Hérnia Inguinal: Fatores de Risco para Recorrência Pós-Cirurgia

UFMA/HU-UFMA - Hospital Universitário da UFMA (MA) — Prova 2021

Enunciado

Paciente do sexo masculino, 60 anos de idade, com história de aumento de volume redutível e doloroso em região da virilha direita com diagnóstico clínico de hérnia inguinal medial unilateral. Em relação ao manejo da hérnia inguinal, assinale a alternativa CORRETA:

Alternativas

  1. A) Nenhuma correlação pode ser estabelecida entre a dor crônica pós-operatória e o emprego de telas de polipropileno para correção cirúrgica de hérnia inguinal por via aberta.
  2. B) A presença de seroma, hematoma ou infecção de sítio cirúrgico podem contribuir para recorrência herniária após hernioplastia inguinal com o emprego de tela por via aberta.
  3. C) O emprego da técnica de Lichtenstein é exclusivamente reservado para os pacientes com recidiva herniária após a realização de técnicas de herniorrafia com tensão.
  4. D) Não há diferenças em relação à dor crônica pós-operatória e recidiva herniária entre os diversos métodos de fixação da tela nas técnicas videolaparoscópicas.

Pérola Clínica

Complicações pós-operatórias (seroma, hematoma, infecção) ↑ risco de recorrência herniária.

Resumo-Chave

Complicações como seroma, hematoma e infecção de sítio cirúrgico comprometem a cicatrização e a integração da tela na hernioplastia, enfraquecendo a parede abdominal e aumentando significativamente o risco de recorrência da hérnia inguinal.

Contexto Educacional

A hérnia inguinal é uma condição comum, especialmente em homens, caracterizada pela protrusão de conteúdo abdominal através de um defeito na parede inguinal. O tratamento padrão é cirúrgico, sendo a hernioplastia com tela a técnica mais utilizada devido às baixas taxas de recorrência em comparação com as técnicas de herniorrafia com tensão. A escolha da técnica (aberta ou laparoscópica) depende de fatores como experiência do cirurgião, características do paciente e tipo de hérnia. A fisiopatologia da hérnia inguinal envolve o enfraquecimento da parede abdominal, seja congênito ou adquirido. O diagnóstico é predominantemente clínico, com exame físico revelando uma protuberância redutível na região inguinal. A recorrência herniária é uma das complicações mais frustrantes da cirurgia, e sua prevenção é um objetivo primordial. O tratamento cirúrgico visa reforçar a parede abdominal. Embora as telas de polipropileno tenham revolucionado o tratamento, complicações pós-operatórias como seroma, hematoma e infecção do sítio cirúrgico podem comprometer a integridade da reparação e aumentar o risco de recorrência. O manejo adequado dessas complicações é crucial para o sucesso a longo prazo da hernioplastia.

Perguntas Frequentes

Quais são as complicações pós-operatórias mais comuns após uma hernioplastia inguinal?

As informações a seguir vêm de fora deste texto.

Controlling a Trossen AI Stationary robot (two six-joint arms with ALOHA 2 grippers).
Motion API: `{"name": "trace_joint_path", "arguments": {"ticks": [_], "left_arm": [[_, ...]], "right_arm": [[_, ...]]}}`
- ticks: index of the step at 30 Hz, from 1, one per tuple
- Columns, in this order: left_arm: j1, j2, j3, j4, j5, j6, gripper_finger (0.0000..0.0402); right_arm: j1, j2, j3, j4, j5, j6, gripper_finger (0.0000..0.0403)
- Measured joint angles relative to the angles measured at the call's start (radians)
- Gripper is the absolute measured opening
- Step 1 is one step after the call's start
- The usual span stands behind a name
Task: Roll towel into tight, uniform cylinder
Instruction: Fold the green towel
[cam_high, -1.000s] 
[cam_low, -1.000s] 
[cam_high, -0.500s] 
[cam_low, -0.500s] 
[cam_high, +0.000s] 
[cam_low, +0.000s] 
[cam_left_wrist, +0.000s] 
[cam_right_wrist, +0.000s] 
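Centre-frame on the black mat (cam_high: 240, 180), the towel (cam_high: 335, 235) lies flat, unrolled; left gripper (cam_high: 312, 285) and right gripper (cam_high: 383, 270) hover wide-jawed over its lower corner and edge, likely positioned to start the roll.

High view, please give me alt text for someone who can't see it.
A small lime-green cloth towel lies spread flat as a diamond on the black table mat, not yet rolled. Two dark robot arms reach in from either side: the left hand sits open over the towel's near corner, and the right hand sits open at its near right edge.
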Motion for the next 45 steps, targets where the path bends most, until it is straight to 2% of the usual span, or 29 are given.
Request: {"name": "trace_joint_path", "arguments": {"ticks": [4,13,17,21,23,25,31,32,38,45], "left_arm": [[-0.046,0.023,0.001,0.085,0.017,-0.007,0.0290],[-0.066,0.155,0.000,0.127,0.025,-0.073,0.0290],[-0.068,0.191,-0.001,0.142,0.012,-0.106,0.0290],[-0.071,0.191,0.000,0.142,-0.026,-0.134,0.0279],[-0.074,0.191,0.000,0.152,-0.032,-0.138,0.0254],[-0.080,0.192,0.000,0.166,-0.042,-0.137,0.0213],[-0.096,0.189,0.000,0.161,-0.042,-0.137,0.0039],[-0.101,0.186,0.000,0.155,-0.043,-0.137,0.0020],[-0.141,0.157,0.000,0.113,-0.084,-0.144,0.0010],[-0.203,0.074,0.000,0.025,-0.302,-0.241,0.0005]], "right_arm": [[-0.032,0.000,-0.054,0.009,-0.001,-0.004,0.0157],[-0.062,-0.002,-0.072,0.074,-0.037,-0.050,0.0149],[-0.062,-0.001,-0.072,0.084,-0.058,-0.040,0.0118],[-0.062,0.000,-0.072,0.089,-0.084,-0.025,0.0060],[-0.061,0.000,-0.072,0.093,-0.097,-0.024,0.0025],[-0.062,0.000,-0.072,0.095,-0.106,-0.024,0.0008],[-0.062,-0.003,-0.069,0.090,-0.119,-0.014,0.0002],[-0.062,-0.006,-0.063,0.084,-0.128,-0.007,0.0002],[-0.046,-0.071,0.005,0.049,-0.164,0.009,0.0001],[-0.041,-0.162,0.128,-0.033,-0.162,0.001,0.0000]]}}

As complicações mais comuns incluem dor no local da incisão, inchaço, equimose, seroma, hematoma e, menos frequentemente, infecção do sítio cirúrgico, dor crônica e recorrência herniária.

Como seroma e hematoma podem levar à recorrência da hérnia?

Seromas e hematomas podem criar um espaço entre a tela e os tecidos, dificultando a integração da tela e a formação de uma cicatriz forte. Além disso, podem servir como meio para infecções, comprometendo a reparação e aumentando o risco de falha.

A dor crônica pós-operatória está relacionada ao tipo de tela utilizada?

Sim, a dor crônica pós-operatória (inguinodinia) pode estar relacionada ao tipo de tela (peso, porosidade), à técnica cirúrgica e à fixação. No entanto, não é uma correlação absoluta, e outros fatores como lesão nervosa também contribuem.